Traditions die hard. For many of us, Sunday isn't Sunday without sitting down to a proper lunch. Charlotte Smith-Jarvis goes in search of the perfect roast.
The Sunday roast . . . I can’t count the hours I’ve listened to friends and family recounting tales of anaemic potatoes, veg cooked so long it wouldn’t look out of place in the compost bin, tough, fibrous meat, and missing Yorkshire puddings.
Maybe they're exaggerating. After all, can anyone really cook a roast dinner as good as your mum's, dad's, nanna’s, or even your partner's? Yes, actually.
Fields Farmshop & Café in East Bergholt is a joyful spot, surrounded by country walks, and with an ever-growing list of furry and feathered creatures welcoming customers as they make their way along the driveway, the latest being a pair of adorable donkeys. Passing an impressive display of seasonal veg, luring customers enticingly into the farm shop, we gladly tumbled from the cold, windy day outside into the lofty converted barn dining room. It’s an impressive space; an industrial look softened with festoons of dried autumnal flowers and grasses.
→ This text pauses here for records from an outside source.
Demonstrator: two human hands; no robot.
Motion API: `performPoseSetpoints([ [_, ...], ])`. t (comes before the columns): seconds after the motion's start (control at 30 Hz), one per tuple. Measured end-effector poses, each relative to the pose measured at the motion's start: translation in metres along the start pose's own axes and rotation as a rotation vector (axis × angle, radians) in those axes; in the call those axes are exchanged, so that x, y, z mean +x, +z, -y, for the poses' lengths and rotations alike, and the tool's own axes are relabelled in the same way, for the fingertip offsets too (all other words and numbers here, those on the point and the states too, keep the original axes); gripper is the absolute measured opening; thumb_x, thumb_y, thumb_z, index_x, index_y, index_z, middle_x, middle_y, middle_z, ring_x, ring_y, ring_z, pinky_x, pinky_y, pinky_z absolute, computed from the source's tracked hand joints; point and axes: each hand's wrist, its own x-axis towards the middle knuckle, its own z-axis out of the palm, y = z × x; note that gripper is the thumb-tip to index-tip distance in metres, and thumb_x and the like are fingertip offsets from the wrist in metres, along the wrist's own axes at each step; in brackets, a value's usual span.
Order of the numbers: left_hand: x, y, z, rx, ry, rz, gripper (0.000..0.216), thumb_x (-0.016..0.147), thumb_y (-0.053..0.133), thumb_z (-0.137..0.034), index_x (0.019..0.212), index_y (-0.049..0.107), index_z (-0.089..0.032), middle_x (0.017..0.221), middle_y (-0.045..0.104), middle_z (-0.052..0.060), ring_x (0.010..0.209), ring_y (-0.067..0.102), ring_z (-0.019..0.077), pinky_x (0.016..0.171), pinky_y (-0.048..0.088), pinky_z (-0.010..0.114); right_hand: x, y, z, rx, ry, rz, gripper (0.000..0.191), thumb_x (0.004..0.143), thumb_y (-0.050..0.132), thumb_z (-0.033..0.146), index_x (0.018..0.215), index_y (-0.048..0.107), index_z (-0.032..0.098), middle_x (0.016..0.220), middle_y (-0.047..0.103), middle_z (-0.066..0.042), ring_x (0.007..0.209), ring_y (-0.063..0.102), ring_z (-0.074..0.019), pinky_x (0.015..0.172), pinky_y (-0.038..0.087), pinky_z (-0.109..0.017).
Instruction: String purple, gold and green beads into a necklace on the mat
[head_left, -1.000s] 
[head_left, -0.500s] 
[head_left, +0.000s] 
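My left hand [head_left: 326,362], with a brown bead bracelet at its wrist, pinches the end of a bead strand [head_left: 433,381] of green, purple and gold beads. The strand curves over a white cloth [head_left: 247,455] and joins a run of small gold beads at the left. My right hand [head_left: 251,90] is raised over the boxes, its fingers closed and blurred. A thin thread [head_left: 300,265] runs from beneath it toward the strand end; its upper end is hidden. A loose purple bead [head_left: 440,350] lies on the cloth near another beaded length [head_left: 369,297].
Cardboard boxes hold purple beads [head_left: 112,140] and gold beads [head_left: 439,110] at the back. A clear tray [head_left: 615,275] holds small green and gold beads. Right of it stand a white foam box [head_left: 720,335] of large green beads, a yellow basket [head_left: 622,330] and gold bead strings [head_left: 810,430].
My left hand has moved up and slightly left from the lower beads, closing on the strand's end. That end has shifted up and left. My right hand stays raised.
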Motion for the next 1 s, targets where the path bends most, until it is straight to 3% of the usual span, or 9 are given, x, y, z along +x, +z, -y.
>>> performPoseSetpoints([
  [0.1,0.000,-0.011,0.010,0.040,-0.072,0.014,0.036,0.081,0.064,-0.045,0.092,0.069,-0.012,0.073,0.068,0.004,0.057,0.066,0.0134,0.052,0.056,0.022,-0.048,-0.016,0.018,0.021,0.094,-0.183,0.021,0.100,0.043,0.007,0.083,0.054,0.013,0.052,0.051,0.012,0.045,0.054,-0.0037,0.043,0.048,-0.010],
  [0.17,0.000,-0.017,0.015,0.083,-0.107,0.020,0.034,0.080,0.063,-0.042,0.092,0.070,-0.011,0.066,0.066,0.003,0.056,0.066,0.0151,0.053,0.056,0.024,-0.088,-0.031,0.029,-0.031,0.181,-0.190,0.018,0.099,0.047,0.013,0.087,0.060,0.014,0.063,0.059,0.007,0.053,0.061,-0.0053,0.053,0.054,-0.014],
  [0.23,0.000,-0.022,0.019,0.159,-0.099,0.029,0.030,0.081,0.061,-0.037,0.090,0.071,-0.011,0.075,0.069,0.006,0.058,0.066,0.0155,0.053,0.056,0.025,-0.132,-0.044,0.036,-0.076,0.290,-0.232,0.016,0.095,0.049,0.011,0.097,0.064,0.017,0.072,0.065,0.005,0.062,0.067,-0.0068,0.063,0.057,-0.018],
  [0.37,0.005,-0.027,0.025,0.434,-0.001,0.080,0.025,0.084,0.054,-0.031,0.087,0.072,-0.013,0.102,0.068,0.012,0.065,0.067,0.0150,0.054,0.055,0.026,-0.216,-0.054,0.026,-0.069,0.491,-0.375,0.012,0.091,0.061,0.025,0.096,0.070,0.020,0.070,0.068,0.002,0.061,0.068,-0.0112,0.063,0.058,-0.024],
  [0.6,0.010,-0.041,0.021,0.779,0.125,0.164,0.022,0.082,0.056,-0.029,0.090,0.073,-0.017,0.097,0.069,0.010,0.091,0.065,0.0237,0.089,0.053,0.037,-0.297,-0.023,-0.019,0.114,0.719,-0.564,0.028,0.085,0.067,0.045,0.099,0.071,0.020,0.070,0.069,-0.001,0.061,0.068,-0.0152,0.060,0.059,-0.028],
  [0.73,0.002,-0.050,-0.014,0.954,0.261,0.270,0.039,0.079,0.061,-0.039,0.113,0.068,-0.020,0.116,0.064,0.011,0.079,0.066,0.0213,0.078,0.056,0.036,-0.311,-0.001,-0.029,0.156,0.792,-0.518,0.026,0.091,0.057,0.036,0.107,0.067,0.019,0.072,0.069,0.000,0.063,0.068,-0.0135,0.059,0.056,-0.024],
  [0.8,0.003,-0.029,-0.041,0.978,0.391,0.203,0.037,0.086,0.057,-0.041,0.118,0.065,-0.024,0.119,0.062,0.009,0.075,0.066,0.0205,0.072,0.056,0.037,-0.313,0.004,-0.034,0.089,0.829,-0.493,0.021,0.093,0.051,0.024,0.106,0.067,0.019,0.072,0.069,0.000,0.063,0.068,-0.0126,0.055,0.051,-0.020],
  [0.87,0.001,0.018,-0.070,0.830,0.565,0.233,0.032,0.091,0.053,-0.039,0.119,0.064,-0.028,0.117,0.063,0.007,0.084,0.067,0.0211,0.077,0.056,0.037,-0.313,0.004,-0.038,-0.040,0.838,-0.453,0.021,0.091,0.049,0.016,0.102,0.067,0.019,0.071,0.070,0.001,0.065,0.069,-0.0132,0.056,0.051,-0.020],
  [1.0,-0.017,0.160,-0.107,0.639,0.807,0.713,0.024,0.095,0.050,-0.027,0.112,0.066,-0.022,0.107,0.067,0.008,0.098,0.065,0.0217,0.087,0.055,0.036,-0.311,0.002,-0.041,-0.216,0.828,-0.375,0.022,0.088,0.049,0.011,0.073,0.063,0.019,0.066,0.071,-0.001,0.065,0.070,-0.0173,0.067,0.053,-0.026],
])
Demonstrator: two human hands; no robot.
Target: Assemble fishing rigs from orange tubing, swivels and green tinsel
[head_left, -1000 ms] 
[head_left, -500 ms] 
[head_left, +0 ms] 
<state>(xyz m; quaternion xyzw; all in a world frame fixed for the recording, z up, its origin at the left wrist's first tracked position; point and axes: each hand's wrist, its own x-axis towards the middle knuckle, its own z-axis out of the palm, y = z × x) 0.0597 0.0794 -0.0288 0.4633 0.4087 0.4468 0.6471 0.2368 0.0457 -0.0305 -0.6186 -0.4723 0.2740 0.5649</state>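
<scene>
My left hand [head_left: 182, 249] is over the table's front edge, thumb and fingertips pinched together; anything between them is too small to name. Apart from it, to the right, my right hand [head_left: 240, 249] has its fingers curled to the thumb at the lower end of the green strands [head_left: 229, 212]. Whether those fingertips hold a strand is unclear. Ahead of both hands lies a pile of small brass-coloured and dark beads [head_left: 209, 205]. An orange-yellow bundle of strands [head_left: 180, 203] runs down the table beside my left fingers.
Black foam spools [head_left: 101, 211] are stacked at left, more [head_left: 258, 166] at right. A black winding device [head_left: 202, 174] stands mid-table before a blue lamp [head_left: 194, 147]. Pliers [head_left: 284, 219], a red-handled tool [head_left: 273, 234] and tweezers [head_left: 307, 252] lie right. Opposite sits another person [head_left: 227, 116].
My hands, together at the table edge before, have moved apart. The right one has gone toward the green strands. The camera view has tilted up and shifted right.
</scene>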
Not a single table was empty, bar our waiting number four, apparently the best for enjoying sunsets. Decide to go to Fields on Sunday and you'll need to book. There are banquet-style tables for families, as well as smaller tables for groups of friends to gather. Welly-clad walkers were resting on sofas, edging towards the log burner, joined by their dogs. Fields welcomes dogs and doesn’t expect owners to cower on the terrace in the rain.
Tables are nicely spaced, chairs comfortable. The room is alive with chatter under the high ceiling - this is not the place for an intimate, quiet lunch.
The food
During the week, Field's has become known for its chunky sandwiches packed with salt beef and sauerkraut or chunky fish fingers.
Sunday, however, is all about the roast - beef (£20), pork (£17.50), rotisserie chicken (£18.50), or the vegetarian option (£14), on this occasion a roast of cashew nuts, spinach, squash and mushroom. The cafe is licensed; 175ml measures of wine are a very reasonable £6 or thereabouts. There's an extensive choice of non-alcoholic drinks from a mocha, dirty chai or peppermint tea, to dandelion and burdock, rose lemonade or ginger beer.
Our food arrived in under 10 minutes - if that isn’t an argument for a shorter menu, I don’t know what is. Cauliflower cheese came first, the knobbly veg bubbling in a cast iron bay of velvety cheese sauce, strewn with crumbs and fried herbs. It was followed by pots of homemade apple sauce, made with Bramleys from the farm, and horseradish.
It isn’t easy to make a roast look pretty, but the main course was lovingly composed with a rainbow of colours around the plate, every twist and turn of the fork revealing a hidden treat. Dedham Vale beef was just blushing in the middle, cooked to satisfy just about every diner – not too pink, not overdone. It had a toothsome, burnished crust, and was full of flavour.
Dingley Dell pork was declared the best ever eaten. Succulent pork belly had been rendered to near collapse, supported by a sausage meat farce, fat melting into a thin, crunchy layer of skin. It was utterly delicious.
In supporting roles were sticky maple glazed, lightly charred carrots freckled with Nigella seeds, big spoonfuls of cinnamon and anise-scented red cabbage, white cabbage, frilly kale, romanesco and broccoli.
The roasted potatoes were just about perfect and although the menu doesn't list Yorkshire pudding with the pork roast, both meals came with puffy clouds of flavoursome batter into which we pooled lashings of real, bone stock gravy.
We followed with devilishly moreish millionaire’s shortbread, short and crumbly on the bottom, buttery with caramel in the middle, and slathered in a thick, toothsome layer of dark chocolate. My warm sticky toffee pudding, despite being black as stout, was featherlight and flooded with deep treacly sauce.
Then we went exploring - a stroll around the farm shop, where you can top up bottles with eco-friendly Fill products (try the neroli laundry detergent which fills the house with a beautiful perfume), or pack your bags with anything from local veg, to gingerbread caramel spread, s’mores kits, candles, or excellent basics such as eggs, milk and flour.
About Fields Farmshop & Café
Caterers Abby Clayton and Andrew Mackenzie opened Fields Farmshop & Cafe in November 2021, and are looking forward to some exciting developments in 2023.
They now offer three multi-use events spaces for hire, for any occasion from parties to wedding receptions and wakes, with access to the onsite catering team, and table and chair hire available. The largest space can accommodate parties up to 120 people and can be expanded with a marquee in summer.
The onsite farm shop has recently been refurbished, offering more local produce than ever and adhering to their low-waste, environmentally friendly ethos.
Lucy Hutchings (She Grows Veg) is working with the team to create a vegetable garden on the farm’s lawns, enabling Fields to grow their own produce for the shop and café.